The S&P 500 hasn’t traded in a daily range of 1% or greater for 34 sessions. That’s the longest such a trend has continued since 1995. But investors shouldn’t be lulled to sleep by a sleepy market. Be vigilant and continue to avoid risk. Chris Dieterich explains the Index’s low volatility at The Wall Street Journal.
To be sure, the stock market has mostly been going up even though the daily moves have been soporific. Since the streak began, the index has climbed just 1% in total, but it’s still set new all-time highs along the way, most recently on Jan. 25. Still, uncertainty about the contours and timing of Trump administration policies have worked in concert with high valuations and the wait-and-see approach on the part of the Federal Reserve about when next to raise interest rates to hold stocks in check.
“The market is bobbing and weaving around new highs,” wrote David Rosenberg, chief economist, and strategist at Gluskin Sheff.

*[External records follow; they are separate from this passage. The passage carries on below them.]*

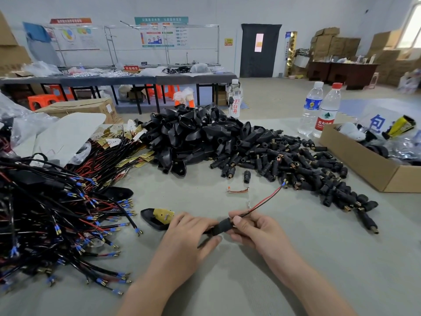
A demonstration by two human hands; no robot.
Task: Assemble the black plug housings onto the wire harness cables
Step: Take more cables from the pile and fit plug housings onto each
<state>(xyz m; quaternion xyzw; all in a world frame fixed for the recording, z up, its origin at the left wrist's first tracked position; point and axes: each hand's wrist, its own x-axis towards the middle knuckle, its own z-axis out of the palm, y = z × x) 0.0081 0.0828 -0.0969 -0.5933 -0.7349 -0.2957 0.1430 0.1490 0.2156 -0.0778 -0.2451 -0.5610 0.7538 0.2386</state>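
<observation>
My left hand (190, 236) grips a black plug housing (224, 226) near the table's front middle. My right hand (250, 229) pinches the red-and-black cable (265, 199) where it leaves the housing. The cable runs up and right to a blue-sleeved terminal (283, 183). A black shell with a yellow circuit board (159, 217) lies just left of my left hand. Small black plug housings (293, 165) are heaped at the right, larger black shells (196, 133) at the centre back. A big tangle of wire harness cables (57, 213) covers the left side.
A cardboard box (364, 165) with mixed parts stands at the right. Two water bottles (321, 110) stand behind the plug heap, a third bottle (234, 99) further left. A loose copper clip (238, 190) lies mid-table. Plastic bags (63, 135) and a carton sit at the back left.
</observation>
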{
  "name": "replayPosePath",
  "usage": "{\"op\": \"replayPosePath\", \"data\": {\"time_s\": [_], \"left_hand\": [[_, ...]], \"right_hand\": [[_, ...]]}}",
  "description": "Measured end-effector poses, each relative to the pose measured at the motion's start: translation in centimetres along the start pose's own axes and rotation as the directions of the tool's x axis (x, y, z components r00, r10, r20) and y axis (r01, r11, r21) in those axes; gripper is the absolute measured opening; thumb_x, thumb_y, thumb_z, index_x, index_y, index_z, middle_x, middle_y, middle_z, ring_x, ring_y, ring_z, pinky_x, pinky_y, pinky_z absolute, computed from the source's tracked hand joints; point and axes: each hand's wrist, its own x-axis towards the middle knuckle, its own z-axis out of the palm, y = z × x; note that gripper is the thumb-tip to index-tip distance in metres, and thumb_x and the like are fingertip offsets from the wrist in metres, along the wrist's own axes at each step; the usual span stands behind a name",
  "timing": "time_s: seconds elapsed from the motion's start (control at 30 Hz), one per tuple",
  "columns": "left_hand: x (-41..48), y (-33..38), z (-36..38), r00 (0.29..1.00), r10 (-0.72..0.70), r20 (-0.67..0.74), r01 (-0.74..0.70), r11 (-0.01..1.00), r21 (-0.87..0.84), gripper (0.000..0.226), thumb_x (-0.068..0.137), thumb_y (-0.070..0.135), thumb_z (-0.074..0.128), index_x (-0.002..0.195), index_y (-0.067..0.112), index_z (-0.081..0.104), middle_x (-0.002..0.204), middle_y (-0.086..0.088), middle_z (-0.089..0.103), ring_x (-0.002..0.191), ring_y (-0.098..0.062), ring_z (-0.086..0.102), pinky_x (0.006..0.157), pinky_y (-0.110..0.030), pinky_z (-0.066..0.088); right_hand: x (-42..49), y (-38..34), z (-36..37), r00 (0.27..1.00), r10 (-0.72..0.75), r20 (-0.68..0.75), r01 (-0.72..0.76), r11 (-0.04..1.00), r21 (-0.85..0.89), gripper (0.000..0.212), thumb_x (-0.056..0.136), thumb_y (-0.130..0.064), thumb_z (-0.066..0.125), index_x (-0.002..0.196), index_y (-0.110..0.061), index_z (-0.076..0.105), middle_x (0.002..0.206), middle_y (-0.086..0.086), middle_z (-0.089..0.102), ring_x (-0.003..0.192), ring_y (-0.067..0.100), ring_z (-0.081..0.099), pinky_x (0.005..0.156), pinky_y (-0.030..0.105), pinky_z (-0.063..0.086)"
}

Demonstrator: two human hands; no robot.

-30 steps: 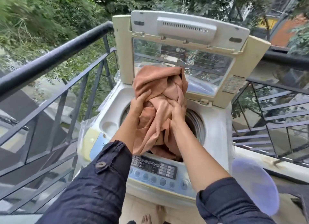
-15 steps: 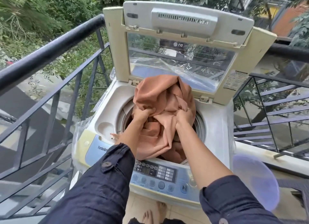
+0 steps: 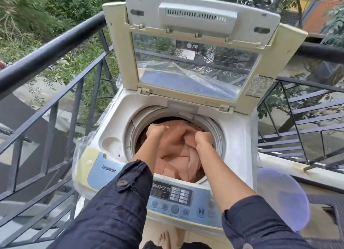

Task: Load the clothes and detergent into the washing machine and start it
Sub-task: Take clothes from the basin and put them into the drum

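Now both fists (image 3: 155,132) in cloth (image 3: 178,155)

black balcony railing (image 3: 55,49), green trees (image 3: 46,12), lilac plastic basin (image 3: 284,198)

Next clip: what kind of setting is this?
Probably an outdoor home balcony: a dark metal railing runs around it, green trees and shrubs lie beyond, and a white top-loading washing machine stands open there.

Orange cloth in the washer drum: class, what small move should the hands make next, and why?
Probably let go and draw both hands out. The orange cloth already sits inside the drum, below its rim, while the left hand and right hand grip it. The lid stands open, and no detergent is visible yet.
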Motion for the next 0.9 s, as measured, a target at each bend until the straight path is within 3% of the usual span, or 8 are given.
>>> {"op": "replayPosePath", "data": {"time_s": [0.17, 0.3, 0.4, 0.5, 0.57, 0.67, 0.8, 0.9], "left_hand": [[-0.5, 0.4, 0.5, 0.998, -0.025, -0.054, 0.018, 0.993, -0.114, 0.038, 0.084, 0.026, 0.062, 0.118, 0.007, 0.061, 0.127, -0.017, 0.060, 0.118, -0.034, 0.056, 0.101, -0.044, 0.048], [0.0, 1.6, 0.5, 1.000, -0.004, -0.029, -0.004, 0.969, -0.246, 0.034, 0.090, 0.019, 0.051, 0.118, 0.002, 0.061, 0.132, -0.019, 0.057, 0.121, -0.034, 0.056, 0.093, -0.035, 0.048], [0.3, 2.6, 0.5, 0.999, -0.030, 0.025, 0.038, 0.885, -0.464, 0.013, 0.089, 0.019, 0.050, 0.095, 0.015, 0.061, 0.127, -0.009, 0.063, 0.095, -0.025, 0.065, 0.078, -0.030, 0.042], [0.5, 3.4, 0.5, 0.998, -0.044, 0.053, 0.067, 0.800, -0.596, 0.024, 0.093, 0.021, 0.045, 0.113, 0.017, 0.058, 0.125, -0.004, 0.063, 0.094, -0.019, 0.059, 0.086, -0.033, 0.040], [0.7, 3.9, 0.7, 0.995, -0.059, 0.084, 0.100, 0.754, -0.649, 0.024, 0.095, 0.019, 0.042, 0.113, 0.015, 0.057, 0.129, -0.006, 0.060, 0.096, -0.020, 0.056, 0.089, -0.035, 0.039], [1.5, 4.7, 1.1, 0.989, -0.070, 0.128, 0.139, 0.730, -0.669, 0.023, 0.098, 0.021, 0.038, 0.114, 0.014, 0.053, 0.137, -0.008, 0.055, 0.104, -0.021, 0.055, 0.100, -0.038, 0.039], [2.8, 5.2, 2.2, 0.973, -0.104, 0.208, 0.215, 0.745, -0.632, 0.042, 0.101, 0.025, 0.033, 0.138, 0.009, 0.044, 0.143, -0.007, 0.048, 0.120, -0.023, 0.053, 0.100, -0.037, 0.037], [3.9, 5.6, 2.9, 0.955, -0.116, 0.272, 0.268, 0.727, -0.632, 0.047, 0.101, 0.027, 0.031, 0.144, 0.009, 0.036, 0.147, -0.008, 0.043, 0.123, -0.023, 0.050, 0.102, -0.037, 0.035]], "right_hand": [[1.1, -0.6, 0.0, 0.998, -0.036, 0.043, 0.036, 0.999, 0.018, 0.022, 0.088, -0.009, 0.052, 0.105, -0.004, 0.064, 0.091, 0.012, 0.058, 0.074, 0.024, 0.055, 0.048, 0.022, 0.034], [1.9, -1.1, 0.3, 0.998, -0.001, 0.063, -0.005, 0.995, 0.097, 0.019, 0.088, -0.010, 0.050, 0.070, -0.013, 0.055, 0.063, 0.002, 0.047, 0.058, 0.019, 0.045, 0.041, 0.022, 0.026], [2.2, -1.8, 0.7, 0.993, 0.042, 0.111, -0.064, 0.978, 0.199, 0.016, 0.087, -0.006, 0.046, 0.078, -0.011, 0.058, 0.070, 0.004, 0.051, 0.051, 0.014, 0.040, 0.033, 0.015, 0.026], [2.7, -2.2, 1.5, 0.984, 0.077, 0.164, -0.128, 0.935, 0.332, 0.034, 0.091, -0.002, 0.039, 0.120, 0.004, 0.058, 0.112, 0.019, 0.065, 0.100, 0.028, 0.065, 0.049, 0.019, 0.031], [2.8, -2.5, 1.9, 0.979, 0.097, 0.179, -0.158, 0.916, 0.368, 0.038, 0.094, -0.002, 0.038, 0.128, 0.007, 0.050, 0.133, 0.021, 0.055, 0.126, 0.030, 0.052, 0.068, 0.023, 0.045], [3.6, -3.4, 2.7, 0.976, 0.094, 0.198, -0.169, 0.897, 0.407, 0.037, 0.095, -0.004, 0.036, 0.129, 0.004, 0.050, 0.134, 0.016, 0.055, 0.125, 0.026, 0.053, 0.108, 0.035, 0.037], [5.2, -4.0, 3.4, 0.967, 0.085, 0.240, -0.194, 0.857, 0.477, 0.038, 0.096, 0.000, 0.037, 0.133, 0.006, 0.044, 0.121, 0.015, 0.061, 0.101, 0.015, 0.068, 0.081, 0.023, 0.049], [6.2, -4.7, 4.2, 0.966, 0.106, 0.234, -0.211, 0.847, 0.488, 0.038, 0.097, -0.001, 0.036, 0.134, 0.004, 0.043, 0.138, 0.016, 0.051, 0.127, 0.025, 0.051, 0.106, 0.033, 0.037]]}}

That’s a marked contrast to how stocks behaved in the immediate aftermath of the surprise victory of President Donald Trump on Nov. 8. The S&P 500 shot up 6.2% from Election Day to Dec. 13.
The absence of a one-day move in the S&P 500 is consistent with other readings of ultra-low volatility.
The historical volatility of the SPDR S&P 500 exchange-traded fund, a measure of how volatile that S&P 500 has been over two months, sits at 6.5, the lowest in at least two years, according to CBOE Livevol. Ninety-day historical volatility is barely higher at 8.1, also the lowest in two years.